> [TASK OBJECTIVE]: Word for word, copy the listing below and leave out its images.

> [AVAILABLE DATA]:

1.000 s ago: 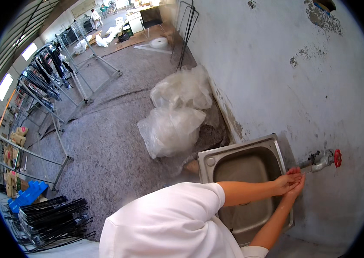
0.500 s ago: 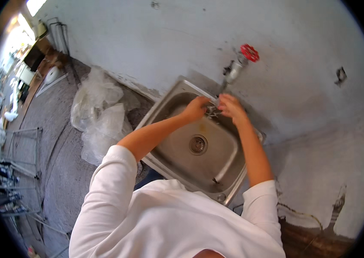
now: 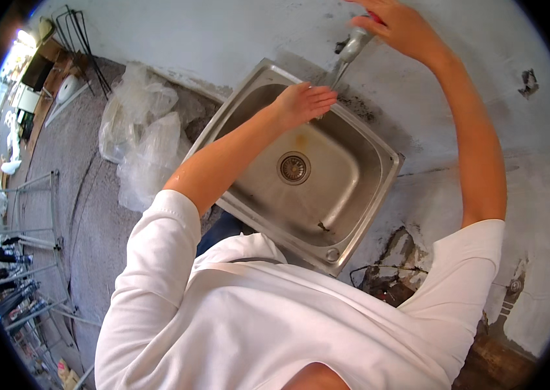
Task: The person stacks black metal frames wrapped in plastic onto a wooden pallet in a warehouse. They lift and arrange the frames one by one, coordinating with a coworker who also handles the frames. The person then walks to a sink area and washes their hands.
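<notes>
My right hand point(image 3: 405, 31) is raised to the wall with its fingers around the red tap handle point(image 3: 375, 17), which they mostly cover. Below it, the pale tap body point(image 3: 355, 44) slants down from the wall, and a thin streak that looks like water runs from it toward my left hand point(image 3: 304, 104). That hand lies flat, palm up, fingers stretched out, over the far edge of the steel sink point(image 3: 268, 188). A round strainer drain point(image 3: 294, 168) sits in the basin floor. Wet drops glint on my left forearm.
Crumpled clear plastic sheeting point(image 3: 151, 159) lies on the floor left of the sink. Thin metal frames point(image 3: 34, 242) stand farther left, and dark bent rods point(image 3: 81, 42) lean against the wall. The wall point(image 3: 411, 244) has broken plaster at the right.
My right hand has left the basin and gone up and right to the tap handle. My left hand has opened out flat, palm up. The view has shifted, so the sink sits higher.
</notes>
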Demonstrator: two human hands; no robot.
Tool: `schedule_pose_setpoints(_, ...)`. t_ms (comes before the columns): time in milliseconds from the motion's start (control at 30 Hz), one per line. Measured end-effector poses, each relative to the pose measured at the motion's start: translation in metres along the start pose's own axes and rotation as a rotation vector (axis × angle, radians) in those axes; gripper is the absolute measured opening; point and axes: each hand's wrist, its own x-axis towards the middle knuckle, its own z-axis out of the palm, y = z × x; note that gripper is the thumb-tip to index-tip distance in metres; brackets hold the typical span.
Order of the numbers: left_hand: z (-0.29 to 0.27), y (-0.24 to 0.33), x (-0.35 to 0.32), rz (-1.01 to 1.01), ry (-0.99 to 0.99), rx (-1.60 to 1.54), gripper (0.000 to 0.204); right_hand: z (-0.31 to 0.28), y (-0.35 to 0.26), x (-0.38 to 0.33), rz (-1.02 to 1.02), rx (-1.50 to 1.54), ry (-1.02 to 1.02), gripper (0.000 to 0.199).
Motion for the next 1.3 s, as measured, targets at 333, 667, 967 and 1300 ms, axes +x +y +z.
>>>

> [WRITTEN SOLUTION]:
1.000 s ago: 
0.500 s ago: 
now: 
Task: The person stacks black metal frames wrapped in plastic onto a wooden pallet in a warehouse. They lift and arrange the frames one by one, coordinating with a coworker who also handles the frames. The person then walks to a sink area and washes their hands.
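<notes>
My right hand point(image 3: 405, 31) is raised to the wall with its fingers around the red tap handle point(image 3: 375, 17), which they mostly cover. Below it, the pale tap body point(image 3: 355, 44) slants down from the wall, and a thin streak that looks like water runs from it toward my left hand point(image 3: 304, 104). That hand lies flat, palm up, fingers stretched out, over the far edge of the steel sink point(image 3: 268, 188). A round strainer drain point(image 3: 294, 168) sits in the basin floor. Wet drops glint on my left forearm.
Crumpled clear plastic sheeting point(image 3: 151, 159) lies on the floor left of the sink. Thin metal frames point(image 3: 34, 242) stand farther left, and dark bent rods point(image 3: 81, 42) lean against the wall. The wall point(image 3: 411, 244) has broken plaster at the right.
My right hand has left the basin and gone up and right to the tap handle. My left hand has opened out flat, palm up. The view has shifted, so the sink sits higher.
</notes>
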Demonstrator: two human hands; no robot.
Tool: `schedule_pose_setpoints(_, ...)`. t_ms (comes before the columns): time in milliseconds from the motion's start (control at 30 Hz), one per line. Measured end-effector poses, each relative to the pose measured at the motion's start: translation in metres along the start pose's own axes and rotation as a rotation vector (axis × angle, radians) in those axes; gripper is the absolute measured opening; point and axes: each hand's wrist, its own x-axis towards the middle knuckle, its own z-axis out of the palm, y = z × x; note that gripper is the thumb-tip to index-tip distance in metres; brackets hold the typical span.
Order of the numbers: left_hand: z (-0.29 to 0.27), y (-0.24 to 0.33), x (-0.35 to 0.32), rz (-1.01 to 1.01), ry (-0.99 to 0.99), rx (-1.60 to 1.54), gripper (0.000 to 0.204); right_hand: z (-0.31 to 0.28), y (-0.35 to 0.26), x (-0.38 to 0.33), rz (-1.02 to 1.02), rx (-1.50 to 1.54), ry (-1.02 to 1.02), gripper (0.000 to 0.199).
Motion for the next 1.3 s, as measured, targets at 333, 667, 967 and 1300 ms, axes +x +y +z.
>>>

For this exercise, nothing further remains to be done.